• [WHAT IS REQUIRED] All the data must be output exactly as given.

• [RECORDS FOR THIS EXERCISE]
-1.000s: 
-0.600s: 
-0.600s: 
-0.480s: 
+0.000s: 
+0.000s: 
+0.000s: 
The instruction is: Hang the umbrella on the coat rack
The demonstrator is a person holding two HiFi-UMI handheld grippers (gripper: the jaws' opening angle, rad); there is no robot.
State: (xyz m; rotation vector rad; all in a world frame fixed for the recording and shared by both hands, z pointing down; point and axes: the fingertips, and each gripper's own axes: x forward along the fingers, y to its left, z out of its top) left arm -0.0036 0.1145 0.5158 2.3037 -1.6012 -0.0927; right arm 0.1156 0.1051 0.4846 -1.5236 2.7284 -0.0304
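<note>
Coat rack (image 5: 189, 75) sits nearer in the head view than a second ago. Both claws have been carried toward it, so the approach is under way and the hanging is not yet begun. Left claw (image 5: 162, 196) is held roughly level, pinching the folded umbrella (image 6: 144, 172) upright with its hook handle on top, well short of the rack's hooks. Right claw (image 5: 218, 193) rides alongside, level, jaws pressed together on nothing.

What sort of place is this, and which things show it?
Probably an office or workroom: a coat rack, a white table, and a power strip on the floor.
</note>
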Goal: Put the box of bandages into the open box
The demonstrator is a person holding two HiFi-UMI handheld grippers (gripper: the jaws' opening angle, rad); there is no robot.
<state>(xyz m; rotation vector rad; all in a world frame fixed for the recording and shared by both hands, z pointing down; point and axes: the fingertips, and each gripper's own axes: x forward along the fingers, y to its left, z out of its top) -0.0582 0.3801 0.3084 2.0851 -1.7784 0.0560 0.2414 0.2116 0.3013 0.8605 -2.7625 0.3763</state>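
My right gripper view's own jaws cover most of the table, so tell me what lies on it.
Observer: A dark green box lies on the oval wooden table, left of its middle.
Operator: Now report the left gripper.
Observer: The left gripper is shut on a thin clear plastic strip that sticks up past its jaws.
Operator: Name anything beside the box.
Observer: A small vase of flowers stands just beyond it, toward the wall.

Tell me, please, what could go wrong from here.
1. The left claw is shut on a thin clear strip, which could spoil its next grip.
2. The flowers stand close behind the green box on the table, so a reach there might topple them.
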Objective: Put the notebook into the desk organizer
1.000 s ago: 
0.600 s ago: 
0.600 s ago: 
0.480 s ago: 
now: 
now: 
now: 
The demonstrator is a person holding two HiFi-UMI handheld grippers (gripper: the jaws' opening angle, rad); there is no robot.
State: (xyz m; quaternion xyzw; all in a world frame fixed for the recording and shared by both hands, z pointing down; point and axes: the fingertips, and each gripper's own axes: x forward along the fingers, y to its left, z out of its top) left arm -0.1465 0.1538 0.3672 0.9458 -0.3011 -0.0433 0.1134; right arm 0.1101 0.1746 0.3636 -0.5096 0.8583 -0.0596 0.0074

• [SOLVED EXERCISE]
-1.000s: 
-0.600s: 
-0.600s: 
-0.480s: 
+0.000s: 
+0.000s: 
+0.000s: 
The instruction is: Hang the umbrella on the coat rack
The demonstrator is a person holding two HiFi-UMI handheld grippers (gripper: the jaws' opening angle, rad); there is no robot.
State: (xyz m; rotation vector rad; all in a world frame fixed for the recording and shared by both hands, z pointing down; point and axes: the fingertips, and each gripper's own axes: x forward along the fingers, y to its left, z out of its top) left arm -0.0036 0.1145 0.5158 2.3037 -1.6012 -0.0927; right arm 0.1156 0.1051 0.4846 -1.5236 2.7284 -0.0304
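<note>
Coat rack (image 5: 189, 75) sits nearer in the head view than a second ago. Both claws have been carried toward it, so the approach is under way and the hanging is not yet begun. Left claw (image 5: 162, 196) is held roughly level, pinching the folded umbrella (image 6: 144, 172) upright with its hook handle on top, well short of the rack's hooks. Right claw (image 5: 218, 193) rides alongside, level, jaws pressed together on nothing.

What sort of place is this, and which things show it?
Probably an office or workroom: a coat rack, a white table, and a power strip on the floor.
</note>
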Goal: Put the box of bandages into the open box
The demonstrator is a person holding two HiFi-UMI handheld grippers (gripper: the jaws' opening angle, rad); there is no robot.
<state>(xyz m; rotation vector rad; all in a world frame fixed for the recording and shared by both hands, z pointing down; point and axes: the fingertips, and each gripper's own axes: x forward along the fingers, y to its left, z out of its top) -0.0582 0.3801 0.3084 2.0851 -1.7784 0.0560 0.2414 0.2116 0.3013 0.8605 -2.7625 0.3763</state>
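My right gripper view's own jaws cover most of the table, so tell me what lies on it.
Observer: A dark green box lies on the oval wooden table, left of its middle.
Operator: Now report the left gripper.
Observer: The left gripper is shut on a thin clear plastic strip that sticks up past its jaws.
Operator: Name anything beside the box.
Observer: A small vase of flowers stands just beyond it, toward the wall.

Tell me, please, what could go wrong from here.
1. The left claw is shut on a thin clear strip, which could spoil its next grip.
2. The flowers stand close behind the green box on the table, so a reach there might topple them.
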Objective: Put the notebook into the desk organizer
1.000 s ago: 
0.600 s ago: 
0.600 s ago: 
0.480 s ago: 
now: 
now: 
now: 
The demonstrator is a person holding two HiFi-UMI handheld grippers (gripper: the jaws' opening angle, rad); there is no robot.
State: (xyz m; quaternion xyzw; all in a world frame fixed for the recording and shared by both hands, z pointing down; point and axes: the fingertips, and each gripper's own axes: x forward along the fingers, y to its left, z out of its top) left arm -0.1465 0.1538 0.3672 0.9458 -0.3011 -0.0433 0.1134; right arm 0.1101 0.1746 0.3636 -0.5096 0.8583 -0.0596 0.0074

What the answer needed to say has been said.